Defeat shock allergies
For many allergy sufferers, allergies are among the worst summer days. For those who have acquired it, sneezing, runny nose, watery eyes and itching, it all starts when the immune system believes that the incoming pollen and mold are threats to the fight - and then overloads.
One of the best ways to fight allergies (in addition to allergy medication) is to give your immune system a head start. Before the allergy season begins (after living in a region for a few years, you'll feel pretty good), try eating more vegetables and fruits and reducing foods that suppress the immune system. Things like chocolate, coffee, sugar, and dairy products contribute to overloading your immune system. By reducing, you are helping your immune system to have more juice to fight the coming tide.
Regarding juice, some experts say that quick juice is another great way to prepare your body for the allergy season. Start by replacing one meal with juice, then two, then three, and then continue up to three meals a day in the other direction. By drinking organic juices instead of eating for a few days, you can help your body get rid of the toxins that your immune system neutralizes daily.
Supplement supplements like vitamin C, nettle, and quercetin, and you can fight many allergens that are starting to attack.

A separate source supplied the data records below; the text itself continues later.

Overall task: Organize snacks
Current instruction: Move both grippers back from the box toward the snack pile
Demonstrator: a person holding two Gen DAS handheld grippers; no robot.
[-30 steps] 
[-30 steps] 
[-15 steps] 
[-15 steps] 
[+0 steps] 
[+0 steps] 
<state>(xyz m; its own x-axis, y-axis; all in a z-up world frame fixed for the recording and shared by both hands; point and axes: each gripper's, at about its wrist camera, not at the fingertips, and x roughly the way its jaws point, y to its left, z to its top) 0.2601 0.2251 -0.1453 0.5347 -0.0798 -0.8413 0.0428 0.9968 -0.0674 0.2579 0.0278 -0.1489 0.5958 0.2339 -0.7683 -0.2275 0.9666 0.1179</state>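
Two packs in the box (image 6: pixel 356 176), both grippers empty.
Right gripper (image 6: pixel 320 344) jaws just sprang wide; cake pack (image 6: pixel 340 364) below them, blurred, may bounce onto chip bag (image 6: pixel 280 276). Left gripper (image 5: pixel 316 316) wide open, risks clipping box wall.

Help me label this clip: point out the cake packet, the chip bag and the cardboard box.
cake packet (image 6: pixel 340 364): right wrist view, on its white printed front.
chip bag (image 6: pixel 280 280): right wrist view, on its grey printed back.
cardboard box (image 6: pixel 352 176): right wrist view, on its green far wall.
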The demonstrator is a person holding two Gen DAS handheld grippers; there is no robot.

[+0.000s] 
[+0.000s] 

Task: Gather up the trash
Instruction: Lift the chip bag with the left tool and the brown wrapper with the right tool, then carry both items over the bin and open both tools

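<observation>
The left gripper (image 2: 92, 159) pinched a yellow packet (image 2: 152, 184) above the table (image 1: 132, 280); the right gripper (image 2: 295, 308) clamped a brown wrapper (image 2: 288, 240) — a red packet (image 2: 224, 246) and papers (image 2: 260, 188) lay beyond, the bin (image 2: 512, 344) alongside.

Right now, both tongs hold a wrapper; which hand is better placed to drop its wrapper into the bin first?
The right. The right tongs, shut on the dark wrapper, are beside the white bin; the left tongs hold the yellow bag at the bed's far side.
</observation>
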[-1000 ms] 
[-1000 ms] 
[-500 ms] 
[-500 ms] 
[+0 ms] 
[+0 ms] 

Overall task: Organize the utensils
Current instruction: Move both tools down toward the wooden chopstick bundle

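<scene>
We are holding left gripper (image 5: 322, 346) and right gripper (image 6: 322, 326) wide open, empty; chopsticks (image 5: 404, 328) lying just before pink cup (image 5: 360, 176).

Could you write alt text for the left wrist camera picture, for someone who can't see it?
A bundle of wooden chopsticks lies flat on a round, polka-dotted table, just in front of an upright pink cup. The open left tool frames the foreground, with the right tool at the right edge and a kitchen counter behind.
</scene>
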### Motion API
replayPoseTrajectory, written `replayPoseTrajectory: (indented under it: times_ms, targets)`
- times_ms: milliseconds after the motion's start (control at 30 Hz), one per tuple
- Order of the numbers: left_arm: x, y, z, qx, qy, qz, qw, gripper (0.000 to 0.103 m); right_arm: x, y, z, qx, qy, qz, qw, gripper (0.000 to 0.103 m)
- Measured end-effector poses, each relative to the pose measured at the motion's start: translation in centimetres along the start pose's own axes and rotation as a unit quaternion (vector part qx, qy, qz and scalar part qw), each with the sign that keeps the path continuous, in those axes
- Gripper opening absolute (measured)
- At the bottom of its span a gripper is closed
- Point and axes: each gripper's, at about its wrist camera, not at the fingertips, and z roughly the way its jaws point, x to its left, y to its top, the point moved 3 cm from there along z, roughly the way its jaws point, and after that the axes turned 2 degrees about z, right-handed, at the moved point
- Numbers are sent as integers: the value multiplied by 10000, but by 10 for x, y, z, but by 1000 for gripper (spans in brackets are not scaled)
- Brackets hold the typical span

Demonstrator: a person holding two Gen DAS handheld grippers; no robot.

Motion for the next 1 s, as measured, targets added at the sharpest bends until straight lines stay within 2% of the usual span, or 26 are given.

The simplest defense is avoidance. Use the air conditioner instead of opening the windows, and stay indoors when it is dry and windy outside, because it is where most of the allergens are thrown into the air. Keep your house clean and eliminate as many allergens as possible by washing things with hot water and cleaning them regularly. So you can survive the allergy season.
Medicines for allergic rhinitis
Fexofenadine is a new non-sedative antihistamine. It is the active metabolite of terfenadine that has been withdrawn from the market in some countries. Fexofenadine is a safer alternative with similar efficacy to relieve symptoms associated with seasonal allergic rhinitis or hives.
Seasonal allergic rhinitis or hay fever have a significant impact on a patient's quality of life, especially if his sleep is disturbed. Serious symptoms can lead to loss of time at work or school or reduced daily activities. A careful medical history is the most important part of the clinical evaluation. If the symptoms are seasonal, an allergy to pollen is more likely, while perennial symptoms indicate an allergy to mites, mold, or pets. Antihistamines (H1 receptor antagonists) relieve symptoms (e.g. runny nose, sneezing, itching / watery eyes). However, they are ineffective in relieving nasal congestion, although intranasal corticosteroids are effective in this regard.
The new anthistamines terfenadine, loratadine and astemizole have been developed to reduce the side effects of drowsiness and dry mouth with older anthistamines. Therefore, these new anthistamines are preferred when these side effects pose a significant problem (ie when vigilance and motor coordination are required). When medication is widely used in the clinic, rare but serious adverse events are sometimes noted. Terfenadine has been withdrawn from the market in some countries due to serious and sometimes fatal cardiac arrhythmias (e.g. torsions de pointes). These were due to high plasma levels due to concomitant use of ketoconazale and erythromycin or, in some patients, to liver disease. Terfenadine is also contraindicated with other medicines such as HIV protease inhibitors, serotonin reuptake inhibitors, cileutin, cisapride and sparfloxacin. Similar contraindications are observed with astemizole.
Fexofenadine is the active acid metabolite. Because fexofenadine does not require metabolic transformation, rare cardiac side effects and other drug interactions should be minimized. Fexofenadine is indicated for the symptomatic relief of seasonal allergic rhinitis and hives in adults and children over 12 years of age. If antihistamines are to be taken, they should be used regularly and not sporadically.
In placebo-controlled studies in large groups of patients (n = 545 and n = 861) with allergic rhinitis, the efficacy of fexofenadine, which was administered in doses of 60 mg twice daily and once daily, 120 or 180 mg day, was demonstrated.
At the meeting of the American Academy of Allergy, Asthma and Immunology, two placebo-controlled studies were presented that showed a significant improvement in symptoms and quality of life. Patients with moderate to severe rhinitis received fexofenadine 60 mg twice daily or fexofenadine 120 or 18 mg once daily.
Compared to cetirizine in a double-blind study, fexofenadine 120 or 180 mg once daily was also effective in controlling the symptoms of rhinitis. The effectiveness of fexofenadine also appears to be comparable to that of loratadine. Two double-blind studies were presented to show that loratadine 10 mg once daily worked faster in 836 patients than fexofenadine 60 mg twice daily and that patients who did not respond to fexofenadine were more likely to respond to loratadine, and that loratadine was less likely to fail ,
Fexofenadine also effectively relieves the symptoms associated with hives. A higher dose of 180 or 240 mg once a day for 6 weeks significantly reduced the overall symptoms (number of papules or hives and itching). At last year's meeting of the American College of Allergy, Asthma and Immunology, three studies were presented that demonstrate the twice daily use of fexofenadine 60 mg in the treatment of patients with chronic idiopathic urticaria.